Sufficient conditions on degrees of vertices for existence of a tree I am answering a question for an assignment, but I am not sure if my proof is valid, can someone look at it for me?
the question:
"there is a tree with $p$ vertices. If $d_1, d_2, \dots , d_p$ are positive and $d_1+d_2+d_3+\cdots+d_p = 2p-2$ then there exist a tree with vertices of degrees $d_1, d_2, d_3, .. , d_p$ (HINT: use induction)"
(skipping base case)
induction hypothesis:
assume p = n is true. 
i.e. If 
d1, d2, .. , dn are positive and 
d1 + d2 + d3 +..+ dn = 2n - 2. 

Then there is a tree with vertices of deg: d1, d2, d3, .. , dn
induction steps:
now look at the case when p = n+1
we have:
d1, d2, .., dn, d(n+1)
d1 + d2 + ..+ dn + d(n+1) = 2(n+1) - 2 = 2n. 

Comparing this to the p = n case, we see that d(n+1) must be 2.
We must now proof that there exist a tree with vertices of degree: d1, d2, .., dn, d(n+1)
Now from induction hypothesis we know that there is a tree (call it T) with vertices of deg: d1, d2, d3, .., dn. To add a new vertex of degree 2, all we have to do is find a leaf from T, add a new node as a child of that leaf. Now the old leaf will have a degree of  d(n+1) (which is 2). Also the new child will have degree of one, which is the same as the old leaf before the new child was added.
 A: Here's a correct proof by induction:
For $p=1$ and $p=2$, the claim is clearly true.
Let the claim be true for some $p\ge2$, and let degrees $d_1,\dotsc,d_p,d_{p+1}$ of $p+1$ vertices be given, with $d_1+\dotso+d_p+d_{p+1}=2(p+1)-2$. Since the degrees cannot all be $1$, we can assume without loss of generality that $d_{p+1}\gt1$. Then the degrees $d_1,\dotso,d_{p-1},d_p+d_{p+1}-2$ satisfy the conditions of the induction hypothesis, so there is a tree with $p$ vertices with these degrees. In that tree, add a $(p+1)$-th vertex, take the $p$-th vertex of degree $d_p+d_{p+1}-2$, remove $d_{p+1}-1$ of its neigbours, attach them to the $(p+1)$-th vertex instead and join the $p$-th and the $(p+1)$-th vertex by an edge. The result is a tree with the desired degrees.
A: You can just compare the terms like that.
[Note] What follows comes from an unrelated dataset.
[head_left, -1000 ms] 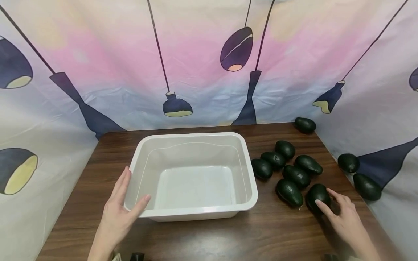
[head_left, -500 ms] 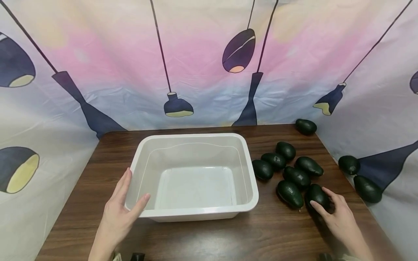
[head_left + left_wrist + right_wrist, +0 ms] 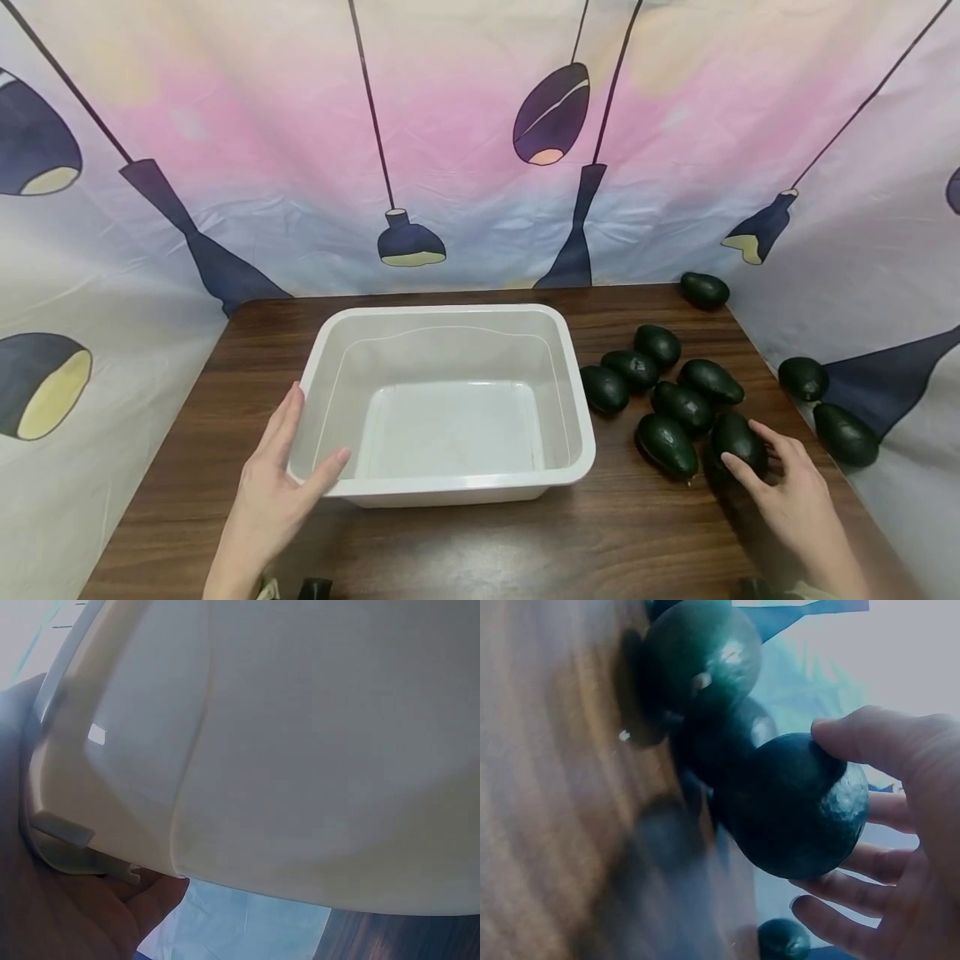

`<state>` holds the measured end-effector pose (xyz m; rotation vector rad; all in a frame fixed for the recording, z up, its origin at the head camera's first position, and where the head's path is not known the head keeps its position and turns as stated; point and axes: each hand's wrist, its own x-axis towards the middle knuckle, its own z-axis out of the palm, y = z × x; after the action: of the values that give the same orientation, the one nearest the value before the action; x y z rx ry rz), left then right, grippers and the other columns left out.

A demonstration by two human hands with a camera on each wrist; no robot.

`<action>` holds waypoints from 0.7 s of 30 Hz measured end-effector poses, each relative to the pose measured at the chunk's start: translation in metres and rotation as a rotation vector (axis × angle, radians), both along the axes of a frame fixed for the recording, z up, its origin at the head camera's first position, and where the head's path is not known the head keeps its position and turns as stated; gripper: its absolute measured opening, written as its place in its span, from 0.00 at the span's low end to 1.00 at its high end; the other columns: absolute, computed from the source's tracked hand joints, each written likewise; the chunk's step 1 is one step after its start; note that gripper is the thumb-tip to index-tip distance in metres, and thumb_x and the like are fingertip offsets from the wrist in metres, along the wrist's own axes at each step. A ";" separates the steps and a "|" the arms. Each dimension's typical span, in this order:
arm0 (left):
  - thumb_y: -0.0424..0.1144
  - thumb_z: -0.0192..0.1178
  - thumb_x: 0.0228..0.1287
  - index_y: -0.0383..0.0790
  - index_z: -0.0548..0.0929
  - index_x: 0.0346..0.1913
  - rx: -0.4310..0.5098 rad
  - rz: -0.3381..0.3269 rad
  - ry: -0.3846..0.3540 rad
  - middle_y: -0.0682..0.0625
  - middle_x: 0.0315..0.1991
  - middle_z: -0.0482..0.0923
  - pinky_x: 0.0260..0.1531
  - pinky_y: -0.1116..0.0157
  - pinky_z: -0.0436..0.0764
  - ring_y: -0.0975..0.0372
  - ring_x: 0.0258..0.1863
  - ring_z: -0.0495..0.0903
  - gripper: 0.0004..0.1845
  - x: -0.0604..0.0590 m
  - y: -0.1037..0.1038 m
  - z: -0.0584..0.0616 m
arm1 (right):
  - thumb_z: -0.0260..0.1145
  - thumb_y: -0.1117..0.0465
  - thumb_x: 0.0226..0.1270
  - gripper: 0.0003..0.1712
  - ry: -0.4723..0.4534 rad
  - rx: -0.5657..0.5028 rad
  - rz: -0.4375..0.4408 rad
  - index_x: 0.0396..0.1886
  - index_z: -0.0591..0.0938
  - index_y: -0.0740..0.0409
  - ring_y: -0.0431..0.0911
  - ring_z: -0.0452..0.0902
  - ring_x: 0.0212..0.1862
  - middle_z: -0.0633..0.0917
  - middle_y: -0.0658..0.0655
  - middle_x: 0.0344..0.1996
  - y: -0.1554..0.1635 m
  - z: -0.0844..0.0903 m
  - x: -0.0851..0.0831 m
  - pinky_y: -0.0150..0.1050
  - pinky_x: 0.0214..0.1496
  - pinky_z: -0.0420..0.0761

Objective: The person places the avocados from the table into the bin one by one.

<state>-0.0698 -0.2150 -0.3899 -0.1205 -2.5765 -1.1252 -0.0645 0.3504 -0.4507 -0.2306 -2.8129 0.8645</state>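
A white plastic tub [image 3: 465, 479] with bare inside walls and floor stands on the wooden table. My left hand [image 3: 268, 492] holds its front left corner, thumb over the rim and fingers along the outer left side. In the left wrist view the fingers [image 3: 161, 900] come under the rim. My right hand [image 3: 795, 492] grips a dark green avocado [image 3: 738, 446] between thumb and fingers, at the near right of a group of avocados. Close up in the right wrist view, the held avocado [image 3: 795, 810] overlaps others behind it, with the thumb on one side.
Several avocados [image 3: 682, 407] lie bunched right of the tub. One avocado [image 3: 703, 291] sits at the table's back right corner, and two more avocados [image 3: 846, 434] lie along the right edge against the hanging printed cloth [image 3: 480, 150]. The brown table [image 3: 480, 550] extends in front.
The right fingers have closed round the near avocado, which has moved slightly up and to the right in the head view. The left hand and the tub have stayed in place.
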 end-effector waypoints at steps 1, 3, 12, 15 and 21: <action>0.42 0.71 0.58 0.51 0.53 0.77 -0.002 0.000 -0.003 0.51 0.75 0.53 0.57 0.83 0.53 0.49 0.69 0.59 0.48 0.000 0.000 0.000 | 0.66 0.46 0.66 0.42 0.019 -0.006 0.001 0.71 0.65 0.62 0.67 0.71 0.51 0.69 0.71 0.56 -0.001 0.002 0.000 0.47 0.45 0.78; 0.43 0.71 0.57 0.52 0.53 0.77 -0.007 -0.002 -0.009 0.51 0.76 0.53 0.57 0.81 0.53 0.48 0.69 0.59 0.49 0.001 0.000 0.001 | 0.68 0.47 0.65 0.41 0.061 -0.013 0.003 0.71 0.67 0.60 0.65 0.71 0.51 0.71 0.68 0.57 -0.005 0.008 -0.001 0.31 0.43 0.77; 0.43 0.72 0.56 0.51 0.52 0.77 -0.015 -0.019 -0.025 0.51 0.76 0.52 0.57 0.81 0.54 0.47 0.69 0.59 0.51 0.000 0.000 -0.001 | 0.73 0.51 0.61 0.37 0.213 -0.037 -0.023 0.70 0.71 0.46 0.34 0.69 0.49 0.75 0.55 0.57 -0.030 0.031 -0.005 0.21 0.41 0.65; 0.44 0.72 0.56 0.51 0.51 0.77 -0.019 -0.024 -0.027 0.50 0.76 0.52 0.56 0.82 0.53 0.47 0.69 0.59 0.51 0.000 0.000 -0.002 | 0.74 0.55 0.60 0.36 0.286 -0.088 -0.008 0.68 0.73 0.43 0.24 0.65 0.48 0.76 0.53 0.56 -0.041 0.038 -0.007 0.18 0.44 0.64; 0.44 0.72 0.57 0.54 0.50 0.78 -0.009 -0.023 -0.042 0.51 0.76 0.51 0.60 0.77 0.54 0.47 0.70 0.58 0.51 0.000 -0.001 -0.001 | 0.75 0.65 0.56 0.37 0.437 -0.142 0.169 0.66 0.75 0.46 0.31 0.70 0.48 0.78 0.50 0.56 -0.067 0.057 -0.031 0.21 0.47 0.66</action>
<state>-0.0696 -0.2158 -0.3909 -0.1309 -2.6239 -1.1356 -0.0957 0.2832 -0.3941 0.1630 -2.3906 1.0105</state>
The induction hypothesis is: For any  $d_1, d_2, \dots d_n$ such that
$$d_1 + d_2 + \dots + d_n = 2n-2$$
there is a tree with those degrees.
The statement you wish to prove is 
For every $e_1, e_2, \dots e_{n+1}$ such that
$$e_1 + e_2 + \dots + e_{n+1} = 2(n+1) - 2$$
there is a tree with those degrees.
Note that these need not be the same as the $d_i$. In fact the $d_i$ and $e_i$ refer to a whole set of them and not just a single sequence. The $e_i$ are arbitrary and you cannot assume any connection with the $d_i$.
In short, your proof is incorrect.
A: Others have given nice answers, but I wanted to mention that, conceptually, the main point is that every tree has a leaf. In this sense, the OP is on the right track.  I would have proved it like this, which is similar to what the OP wanted to do.
Since the $d_i$ sum to $2n-2$, if $n>2$, we can assume that $d_1=1$ and $d_2>1$.  In this case, the sequence $d_2 - 1, d_3,\ldots, d_{n-1}$ will satisfy the induction hypothesis on $n-1$ vertices.  It is now obvious how to construct the tree: start with the one from the IH on vertices $2,3,\ldots, n$ and add the edge {1,2}.